Will the ‘Richard & Judy’ Book Clubs keep up the momentum when the
show switches to digital television? Tom Tivnan takes a look
Fact: no two people in television have
had a greater impact on the book
trade in the past few years than Richard
Madeley and Judy Finnegan.
Since launching in January 2004, the
82 titles featured on the 10 “Richard
& Judy” Book Clubs and Summer
Reads have had sales of more than
£158 million through Nielsen Book-
Scan, 2.1% of the total UK book market.
Some of the trade’s biggest titles
of the past few years have become
bestsellers largely because they
have been “R&J” selections, including
Alice Sebold’s The Lovely Bones
(Picador), Audrey Niffenegger’s The
Time Traveler’s Wife (Vintage) and
Kim Edwards’ The Memory Keeper’s
Daughter (Penguin).
The popularity of the clubs has
been achieved not just by pushing
the titles on TV, but by astute
selections by “Richard & Judy” producer
Amanda Ross. “People have
responded to Richard and Judy
because there has been no agenda,”
says Nikki Crowther, W H Smith’s
trading controller for fiction. “There
have been such a wide range of recommendations,
and our customers
really have come to trust the books
they choose.”
Yet as the Summer Reads finish this
week with James Bradley’s The Resurrectionist,
the future of the “R&J”
clubs hangs in the balance.

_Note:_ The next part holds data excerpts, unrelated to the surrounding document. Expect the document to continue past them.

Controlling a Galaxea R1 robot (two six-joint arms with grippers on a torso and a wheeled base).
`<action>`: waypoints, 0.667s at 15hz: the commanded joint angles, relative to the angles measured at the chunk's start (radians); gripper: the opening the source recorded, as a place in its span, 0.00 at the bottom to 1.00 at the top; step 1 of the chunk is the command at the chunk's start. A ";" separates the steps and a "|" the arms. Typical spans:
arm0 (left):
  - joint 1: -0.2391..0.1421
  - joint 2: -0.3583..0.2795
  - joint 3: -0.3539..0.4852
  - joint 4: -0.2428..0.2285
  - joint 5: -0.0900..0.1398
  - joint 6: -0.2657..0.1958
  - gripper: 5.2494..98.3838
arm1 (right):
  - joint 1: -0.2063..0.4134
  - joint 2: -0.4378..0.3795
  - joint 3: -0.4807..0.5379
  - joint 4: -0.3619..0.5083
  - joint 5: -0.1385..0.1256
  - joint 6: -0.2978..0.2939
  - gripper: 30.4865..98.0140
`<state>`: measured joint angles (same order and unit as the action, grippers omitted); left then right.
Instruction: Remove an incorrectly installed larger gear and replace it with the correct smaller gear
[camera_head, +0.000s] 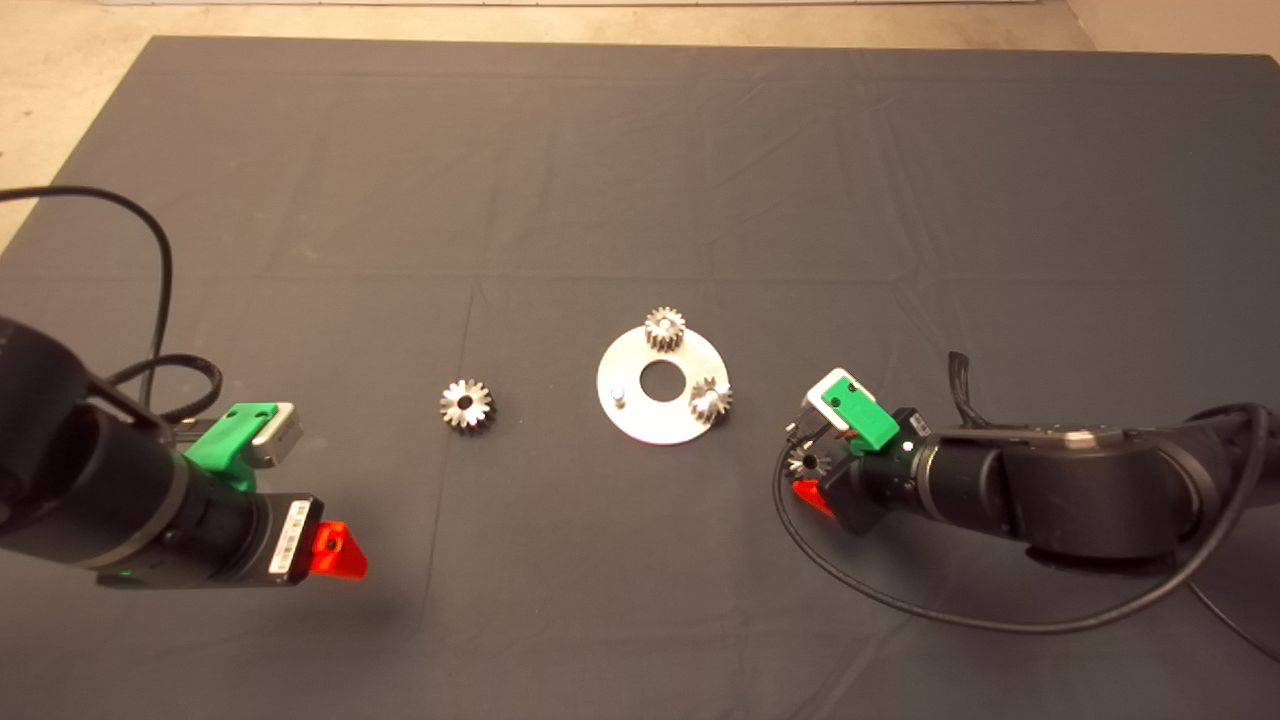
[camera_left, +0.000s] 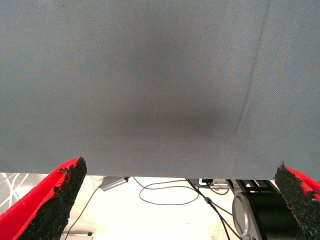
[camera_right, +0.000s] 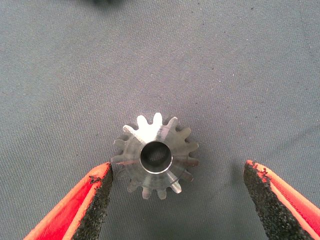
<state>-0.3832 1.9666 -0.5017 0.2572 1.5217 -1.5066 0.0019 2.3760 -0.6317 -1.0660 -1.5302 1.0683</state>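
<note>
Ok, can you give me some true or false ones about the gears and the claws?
1. The big gear sits on the round plate. False: it lies on the mat, left of the plate.
2. Two small gears stand on the plate. True: one at the far edge, one at the right edge.
3. One peg on the plate is bare. True.
4. The right claw is squeezing a gear. False: its fingers are open on either side of a small gear lying on the mat.
5. The left claw holds a gear. False: it is open and empty, above the mat's near edge.
</note>
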 joint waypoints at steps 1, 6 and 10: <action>-0.014 -0.005 0.016 -0.018 0.015 -0.007 0.99 | 0.006 0.004 -0.011 -0.026 -0.064 0.009 0.58; -0.014 -0.007 0.024 -0.018 0.015 -0.009 0.99 | 0.006 0.006 -0.026 -0.048 -0.026 0.017 0.51; -0.014 -0.007 0.039 -0.018 -0.031 -0.007 0.99 | 0.006 0.006 -0.037 -0.069 0.007 0.041 0.51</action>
<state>-0.3832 1.9666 -0.4838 0.2560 1.5072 -1.5069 -0.0032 2.3804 -0.6614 -1.0890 -1.5202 1.0983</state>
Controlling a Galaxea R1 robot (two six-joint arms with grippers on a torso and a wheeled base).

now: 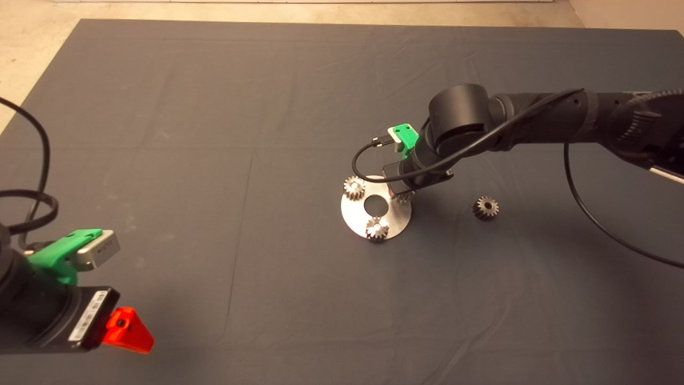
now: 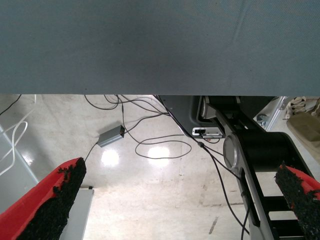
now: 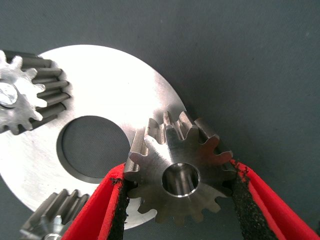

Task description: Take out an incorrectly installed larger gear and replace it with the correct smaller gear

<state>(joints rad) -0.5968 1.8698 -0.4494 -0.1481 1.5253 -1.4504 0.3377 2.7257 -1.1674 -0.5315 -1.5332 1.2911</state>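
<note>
My right gripper [image 3: 180,172] is shut on the smaller gear [image 3: 179,175], a silvery toothed gear with an open central hole, one red finger [image 3: 100,210] pressing each side. The gear sits over the right rim of the round steel plate [image 3: 110,85]; whether it rests on the plate I cannot tell. In the head view the wrist hides most of this gear [image 1: 404,197]. The larger gear [image 1: 486,207], darker, lies alone on the mat to the right of the plate [image 1: 355,214]. My left gripper [image 2: 185,200] is parked open at the lower left [image 1: 125,331].
Two more small gears stand on pegs on the plate, one at its upper left [image 1: 354,187] and one at its front edge [image 1: 377,229]. The plate has a round centre hole [image 1: 375,202]. A black cable [image 1: 588,214] loops from the right arm over the mat.
</note>
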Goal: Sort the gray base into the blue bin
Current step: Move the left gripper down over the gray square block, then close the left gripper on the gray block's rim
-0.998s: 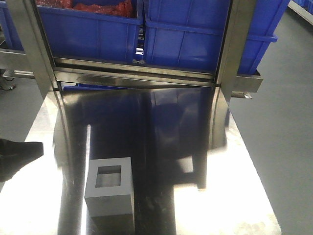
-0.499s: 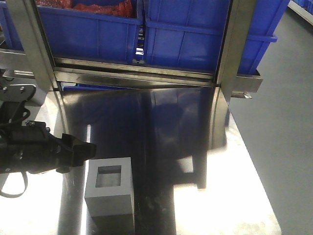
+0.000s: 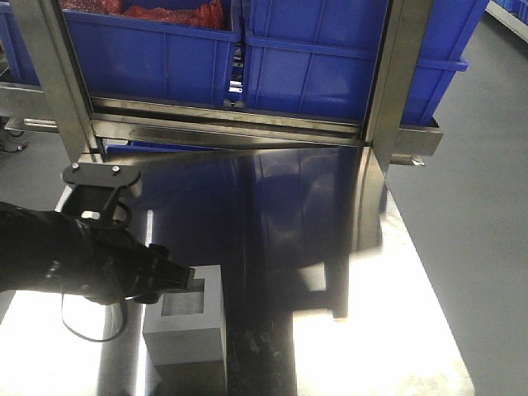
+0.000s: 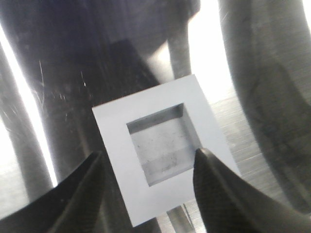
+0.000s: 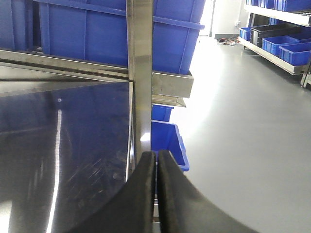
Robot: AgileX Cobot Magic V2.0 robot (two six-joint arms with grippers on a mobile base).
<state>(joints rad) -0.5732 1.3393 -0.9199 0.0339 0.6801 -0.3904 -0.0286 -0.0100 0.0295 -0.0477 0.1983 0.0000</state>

The show
will move from Channel 4 to digital
multi-channel broadcaster UKTV,
and audiences are predicted to plummet.
Retailers and publishers must
be asking themselves what effect this
will have on the promotion.
A digital divide
The “Richard & Judy Show” will be
the flagship programme on UKTV’s
new entertainment channel Watch,
a rebranding of its UKTV Gold +1,
and will run weekdays from Tuesday
to Friday, with a highlights show on
Mondays. The channel will launch
on 7th October, backed by a massive
print and TV campaign. “It’s a fresh,
modern and exciting channel with
books at its centre,” says Amanda
Ross.
Yet no matter how fresh and exciting
the channel is, will many people
see it? Viewer numbers will be limited
as the channel will initially only be
available for Sky and Virgin subscribers.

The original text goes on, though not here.